Just as I was drafting this post, Mike Daley earned “regular contributor” status on Arcturus by sending along Speed Kills, Military Wants More, in which we read that

Speed is becoming an increasingly crucial component of how American forces fight. In the Gulf War, it took days for the U.S. military to identify a target and put a bomb on it. In recent engagements in Afghanistan and Iraq, that process was cut to as little as 20 minutes, in some cases.
But this quick response only happens when there are bombers and cruise missiles in the immediate neighborhood. If U.S. forces receive a tip that terrorists are in a part of the world where they don’t have American planes in the sky, it can take hours, or days, to act on that information.
With its proposed speed and range, the Falcon project — co-sponsored by the Air Force and Darpa, the Pentagon’s research arm — aims to make just about the whole world a dangerous place to be a bad guy.

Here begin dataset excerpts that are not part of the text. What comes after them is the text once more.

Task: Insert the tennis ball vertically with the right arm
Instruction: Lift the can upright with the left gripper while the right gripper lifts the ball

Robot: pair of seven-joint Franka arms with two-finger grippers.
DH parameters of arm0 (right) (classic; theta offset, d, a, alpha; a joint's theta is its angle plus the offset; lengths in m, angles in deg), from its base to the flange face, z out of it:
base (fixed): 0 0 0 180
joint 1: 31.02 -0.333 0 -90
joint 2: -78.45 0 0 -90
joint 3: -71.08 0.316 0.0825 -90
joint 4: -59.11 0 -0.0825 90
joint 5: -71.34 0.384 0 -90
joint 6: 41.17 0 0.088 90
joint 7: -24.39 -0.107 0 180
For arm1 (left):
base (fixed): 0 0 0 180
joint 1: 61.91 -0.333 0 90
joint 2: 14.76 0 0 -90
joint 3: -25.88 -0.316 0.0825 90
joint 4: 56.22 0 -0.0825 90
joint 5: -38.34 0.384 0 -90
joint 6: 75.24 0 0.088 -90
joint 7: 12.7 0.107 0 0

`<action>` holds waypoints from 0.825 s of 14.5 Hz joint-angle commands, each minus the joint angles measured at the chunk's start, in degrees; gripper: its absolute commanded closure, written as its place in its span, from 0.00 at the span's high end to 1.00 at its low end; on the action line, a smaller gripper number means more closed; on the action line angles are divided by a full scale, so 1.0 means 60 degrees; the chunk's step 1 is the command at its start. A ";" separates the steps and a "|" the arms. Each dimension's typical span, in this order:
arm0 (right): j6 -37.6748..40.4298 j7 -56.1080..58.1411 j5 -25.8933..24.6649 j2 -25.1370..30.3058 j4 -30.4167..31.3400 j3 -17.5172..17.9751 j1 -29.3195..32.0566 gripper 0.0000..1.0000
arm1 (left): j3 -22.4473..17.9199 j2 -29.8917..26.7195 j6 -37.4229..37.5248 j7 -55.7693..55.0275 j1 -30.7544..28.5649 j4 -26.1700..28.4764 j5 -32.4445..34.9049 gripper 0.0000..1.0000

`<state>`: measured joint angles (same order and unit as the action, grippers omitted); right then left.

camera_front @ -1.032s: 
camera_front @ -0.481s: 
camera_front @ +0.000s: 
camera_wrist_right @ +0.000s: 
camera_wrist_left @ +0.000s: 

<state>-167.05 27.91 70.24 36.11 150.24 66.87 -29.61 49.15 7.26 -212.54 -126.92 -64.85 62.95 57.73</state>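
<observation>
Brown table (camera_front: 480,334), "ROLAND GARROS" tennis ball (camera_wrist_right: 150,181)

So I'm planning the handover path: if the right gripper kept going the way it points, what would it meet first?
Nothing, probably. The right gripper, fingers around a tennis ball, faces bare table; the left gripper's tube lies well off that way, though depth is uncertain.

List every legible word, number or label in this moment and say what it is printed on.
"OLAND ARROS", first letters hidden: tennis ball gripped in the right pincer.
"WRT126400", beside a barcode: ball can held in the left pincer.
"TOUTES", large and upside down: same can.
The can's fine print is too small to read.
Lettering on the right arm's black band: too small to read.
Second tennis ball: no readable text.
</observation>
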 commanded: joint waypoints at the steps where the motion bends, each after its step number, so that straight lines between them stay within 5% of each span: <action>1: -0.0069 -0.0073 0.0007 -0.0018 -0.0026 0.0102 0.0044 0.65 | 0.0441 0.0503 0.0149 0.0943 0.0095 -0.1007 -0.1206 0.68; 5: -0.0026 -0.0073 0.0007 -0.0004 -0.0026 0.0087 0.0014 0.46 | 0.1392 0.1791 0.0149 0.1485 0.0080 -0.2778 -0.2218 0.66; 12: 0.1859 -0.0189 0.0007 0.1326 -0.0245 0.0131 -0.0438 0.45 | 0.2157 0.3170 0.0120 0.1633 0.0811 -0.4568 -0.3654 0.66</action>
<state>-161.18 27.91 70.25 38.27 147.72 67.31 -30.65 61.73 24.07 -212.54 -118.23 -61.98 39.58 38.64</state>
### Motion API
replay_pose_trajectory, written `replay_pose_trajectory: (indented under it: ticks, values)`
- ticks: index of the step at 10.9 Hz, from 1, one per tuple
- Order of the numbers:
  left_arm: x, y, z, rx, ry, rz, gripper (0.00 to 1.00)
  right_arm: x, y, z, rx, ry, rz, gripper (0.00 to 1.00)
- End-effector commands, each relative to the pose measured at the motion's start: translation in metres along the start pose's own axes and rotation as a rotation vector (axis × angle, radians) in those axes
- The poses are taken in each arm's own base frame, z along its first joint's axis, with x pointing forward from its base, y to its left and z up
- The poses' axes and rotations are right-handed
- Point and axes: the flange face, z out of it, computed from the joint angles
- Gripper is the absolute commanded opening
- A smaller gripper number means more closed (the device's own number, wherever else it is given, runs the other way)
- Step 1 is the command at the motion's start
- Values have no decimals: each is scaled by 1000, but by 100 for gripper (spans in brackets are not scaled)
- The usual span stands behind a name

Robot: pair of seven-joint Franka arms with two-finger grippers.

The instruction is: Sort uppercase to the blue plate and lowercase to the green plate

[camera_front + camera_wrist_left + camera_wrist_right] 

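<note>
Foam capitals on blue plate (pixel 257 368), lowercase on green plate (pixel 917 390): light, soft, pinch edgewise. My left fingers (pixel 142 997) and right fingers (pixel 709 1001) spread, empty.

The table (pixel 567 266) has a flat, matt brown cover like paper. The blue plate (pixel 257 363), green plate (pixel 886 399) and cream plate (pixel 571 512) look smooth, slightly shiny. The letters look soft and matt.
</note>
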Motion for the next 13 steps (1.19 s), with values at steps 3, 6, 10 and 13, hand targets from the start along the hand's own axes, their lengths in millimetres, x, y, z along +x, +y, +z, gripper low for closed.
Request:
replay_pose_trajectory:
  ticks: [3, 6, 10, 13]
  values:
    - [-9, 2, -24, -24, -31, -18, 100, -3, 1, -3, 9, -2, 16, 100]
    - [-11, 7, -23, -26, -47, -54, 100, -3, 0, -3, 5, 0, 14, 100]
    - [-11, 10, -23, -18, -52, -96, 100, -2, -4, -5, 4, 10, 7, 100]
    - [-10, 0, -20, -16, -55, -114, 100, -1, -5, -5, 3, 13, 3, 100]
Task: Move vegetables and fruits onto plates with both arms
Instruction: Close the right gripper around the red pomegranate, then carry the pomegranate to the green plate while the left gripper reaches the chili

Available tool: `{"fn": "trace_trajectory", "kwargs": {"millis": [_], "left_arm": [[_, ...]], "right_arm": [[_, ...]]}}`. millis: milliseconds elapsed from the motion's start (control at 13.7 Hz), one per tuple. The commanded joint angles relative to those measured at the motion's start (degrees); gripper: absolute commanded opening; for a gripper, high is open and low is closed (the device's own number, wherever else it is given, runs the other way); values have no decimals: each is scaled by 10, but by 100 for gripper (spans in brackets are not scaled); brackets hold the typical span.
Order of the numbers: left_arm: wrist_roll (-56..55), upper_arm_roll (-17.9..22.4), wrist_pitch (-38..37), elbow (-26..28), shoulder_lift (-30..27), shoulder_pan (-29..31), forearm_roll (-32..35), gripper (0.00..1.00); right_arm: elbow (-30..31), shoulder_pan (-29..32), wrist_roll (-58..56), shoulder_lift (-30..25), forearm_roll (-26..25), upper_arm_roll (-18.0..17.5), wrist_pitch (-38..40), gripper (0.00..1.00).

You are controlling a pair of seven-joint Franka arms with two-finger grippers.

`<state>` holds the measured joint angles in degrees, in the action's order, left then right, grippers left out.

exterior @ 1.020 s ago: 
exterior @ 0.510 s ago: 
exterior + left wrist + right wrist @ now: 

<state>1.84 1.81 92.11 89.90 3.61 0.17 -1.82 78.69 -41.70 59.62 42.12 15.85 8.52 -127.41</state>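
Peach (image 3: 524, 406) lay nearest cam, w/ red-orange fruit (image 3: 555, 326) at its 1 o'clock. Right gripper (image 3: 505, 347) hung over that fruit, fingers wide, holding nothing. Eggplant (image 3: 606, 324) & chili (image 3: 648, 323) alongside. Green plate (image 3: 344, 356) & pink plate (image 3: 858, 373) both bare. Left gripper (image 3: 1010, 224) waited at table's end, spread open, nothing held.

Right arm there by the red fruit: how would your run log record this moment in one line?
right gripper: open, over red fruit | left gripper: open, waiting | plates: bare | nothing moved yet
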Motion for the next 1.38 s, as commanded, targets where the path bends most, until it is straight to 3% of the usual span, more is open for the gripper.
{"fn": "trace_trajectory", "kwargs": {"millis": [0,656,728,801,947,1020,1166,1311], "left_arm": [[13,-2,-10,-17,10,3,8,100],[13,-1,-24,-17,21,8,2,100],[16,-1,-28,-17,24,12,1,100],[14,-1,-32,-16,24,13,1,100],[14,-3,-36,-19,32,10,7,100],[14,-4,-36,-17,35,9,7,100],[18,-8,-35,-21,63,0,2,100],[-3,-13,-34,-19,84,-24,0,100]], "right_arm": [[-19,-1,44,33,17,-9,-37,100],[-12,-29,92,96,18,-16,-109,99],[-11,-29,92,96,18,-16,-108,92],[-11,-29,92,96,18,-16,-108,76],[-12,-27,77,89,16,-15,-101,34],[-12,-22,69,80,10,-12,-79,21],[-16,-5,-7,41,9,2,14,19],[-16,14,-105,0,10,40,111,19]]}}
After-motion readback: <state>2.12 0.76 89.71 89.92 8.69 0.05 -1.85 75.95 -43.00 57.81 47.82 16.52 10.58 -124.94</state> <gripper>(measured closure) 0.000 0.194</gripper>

(You can read more about Falcon here, and thumbnails of graphics are here. Perhaps the ultimate example of this sort of thing was, of course, Project Thor. You’ll just have to take my word for it that I wrote the rest of this post before reading the Wired News article.)
In general, quadrant II weapons would greatly ease the constraints of time and expense imposed by the need to have bases located within a few hundred kilometers of the target area. With an array of such vehicles in place, we need no longer spend precious days and weeks in negotiation with jittery allies, or spend billions laboriously staging the relevant weaponry just over the border from an obnoxious regime’s territory. One more reason to keep an eye on the X Prize.

What about quadrant III — slow WMDs? As originally conceived, nuclear weapons fell into this category. Obviously, they don’t now — for us. But terrorist WMDs might fit Einstein and Szilard’s description all too well: “A single bomb of this type, carried by boat and exploded in a port, might very well destroy the whole port together with some of the surrounding territory.”